J’ai lu que tu disais que la grande différence entre la Premier League et la Ligue 1, c’était le rythme, et la vitesse des transitions. Comment as-tu changé ton jeu pour pouvoir gérer ça ?La Ligue 1 est plus tactique que le championnat anglais, parce qu’ici il y a beaucoup plus de transitions, et surtout ça va beaucoup plus vite. Ça va tout le temps d’une surface à l’autre. Un défenseur central pour réussir ici, il doit être concentré tout le temps, être attentif aux transitions qui sont très rapides. Aussi parce que toutes les équipes ont des attaquants de très haut niveau.

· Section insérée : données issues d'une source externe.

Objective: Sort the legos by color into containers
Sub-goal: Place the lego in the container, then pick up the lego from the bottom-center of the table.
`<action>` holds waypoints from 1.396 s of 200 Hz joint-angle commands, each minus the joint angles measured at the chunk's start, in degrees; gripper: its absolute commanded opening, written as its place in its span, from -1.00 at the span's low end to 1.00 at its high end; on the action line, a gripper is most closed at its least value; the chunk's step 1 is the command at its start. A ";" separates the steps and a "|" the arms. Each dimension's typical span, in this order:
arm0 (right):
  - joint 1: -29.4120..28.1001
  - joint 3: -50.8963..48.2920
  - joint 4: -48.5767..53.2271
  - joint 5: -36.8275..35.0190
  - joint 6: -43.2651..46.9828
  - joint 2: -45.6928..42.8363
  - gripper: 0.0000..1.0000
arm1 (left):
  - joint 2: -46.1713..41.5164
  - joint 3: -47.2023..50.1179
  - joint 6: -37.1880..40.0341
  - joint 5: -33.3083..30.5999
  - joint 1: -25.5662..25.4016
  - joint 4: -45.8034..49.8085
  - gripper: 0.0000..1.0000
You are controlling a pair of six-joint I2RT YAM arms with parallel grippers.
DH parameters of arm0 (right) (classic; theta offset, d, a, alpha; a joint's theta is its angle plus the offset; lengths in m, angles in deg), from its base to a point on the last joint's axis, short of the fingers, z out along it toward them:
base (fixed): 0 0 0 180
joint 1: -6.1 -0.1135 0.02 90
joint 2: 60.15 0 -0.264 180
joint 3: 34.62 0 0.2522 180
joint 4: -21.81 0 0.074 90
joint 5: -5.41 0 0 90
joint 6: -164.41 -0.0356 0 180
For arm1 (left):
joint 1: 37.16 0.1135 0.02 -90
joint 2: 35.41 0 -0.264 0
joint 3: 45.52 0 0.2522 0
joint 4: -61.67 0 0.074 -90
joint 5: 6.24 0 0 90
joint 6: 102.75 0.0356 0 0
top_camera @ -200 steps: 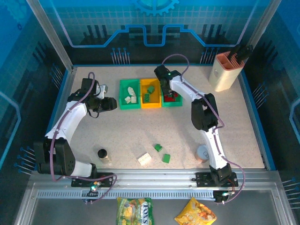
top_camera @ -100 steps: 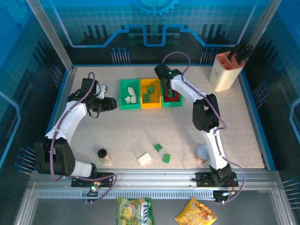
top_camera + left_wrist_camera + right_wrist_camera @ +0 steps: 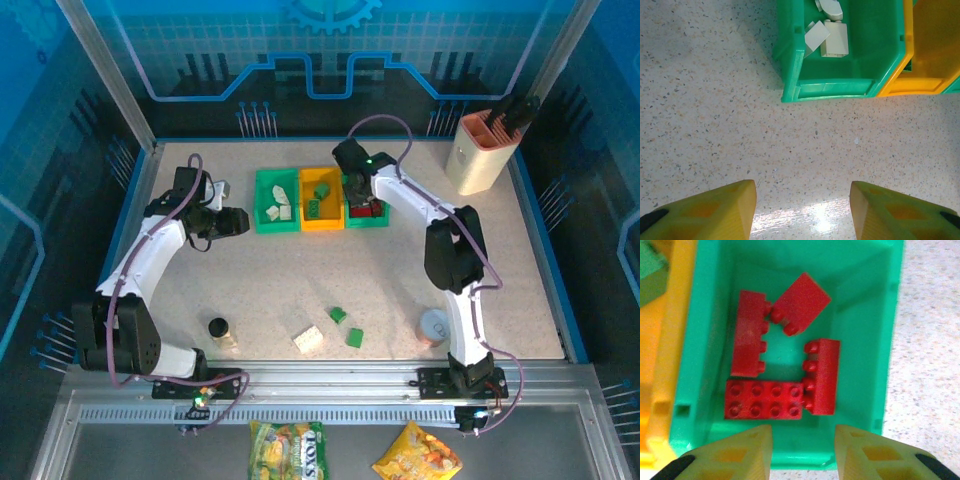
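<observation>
Three containers stand in a row at the back: a green bin (image 3: 262,205) holding cream legos (image 3: 834,39), an orange-yellow bin (image 3: 322,226) holding green legos (image 3: 320,190), and a green bin (image 3: 860,315) holding several red legos (image 3: 763,399). My right gripper (image 3: 803,450) hangs over the near end of the red legos' bin, open, with nothing between its fingers. The left gripper (image 3: 802,210) is open and empty above bare table, just left of the cream legos' bin (image 3: 840,90). Two green legos (image 3: 338,314) (image 3: 354,337) and one cream lego (image 3: 309,340) lie loose near the front.
A black-capped jar (image 3: 218,330) stands at the front left and a round tin can (image 3: 432,326) at the front right beside the right arm. A tall beige holder (image 3: 483,150) occupies the back right corner. Two snack bags (image 3: 288,445) lie below the table's front rail.
The right arm's elbow has swung to the right while its gripper stayed over the red legos' bin. The left arm has not moved.
</observation>
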 commanded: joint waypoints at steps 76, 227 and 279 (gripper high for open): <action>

Ton coach, Manuel Pellegrini, est un ancien défenseur central, vous échangez beaucoup ensemble ? Comment il t’a déjà aidé à progresser ?Oui, il parle beaucoup. C’est un grand entraîneur, je suis à l’écoute, il a ses principes défensifs à lui, et j’essaye de respecter ses consignes. Par exemple, j’essaye de jouer plus haut, d’être plus dans la lecture du jeu, dans l’anticipation.
On dit qu’il est très zen. Il ne se met jamais en colère ?Quand on fait des mauvais matchs, il arrive qu’il se mette en colère. Mais la plupart du temps il est très tranquille, c’est vrai.
Il est plus calme que Pascal Dupraz ?(Rires.) Oui, on va dire que c’est un autre style.
Ton grand-père, Libasse Diop, était également footballeur. Que sais-tu de lui ?Je sais qu’il a joué aux Girondins de Bordeaux, dans les années 1970, mais je ne l’ai jamais rencontré, ma famille et mon père m’en ont parlé, mais je ne sais pas tant de choses que ça en fait.
Et qu’évoque le Sénégal pour toi ? Tu y es déjà allé ?Oui quand j’étais petit, j’y allais tous les étés, c’est le pays de mon père, toute la famille de mon père y vit encore.
Et niveau foot, l’équipe de France, tu y penses ? Dans quels domaines tu dois progresser pour avoir une chance d’en faire partie ?Je dois progresser dans tous les domaines, techniquement, tactiquement. L’équipe de France, c’est le très haut niveau, pour y aller je dois vraiment franchir un palier. On sait que le vivier français est très grand, il y a de la concurrence. Mais c’est bien pour le football français, ce sera plus dur pour le sélectionneur de choisir, et à la fin, il n’y a que les meilleurs qui restent.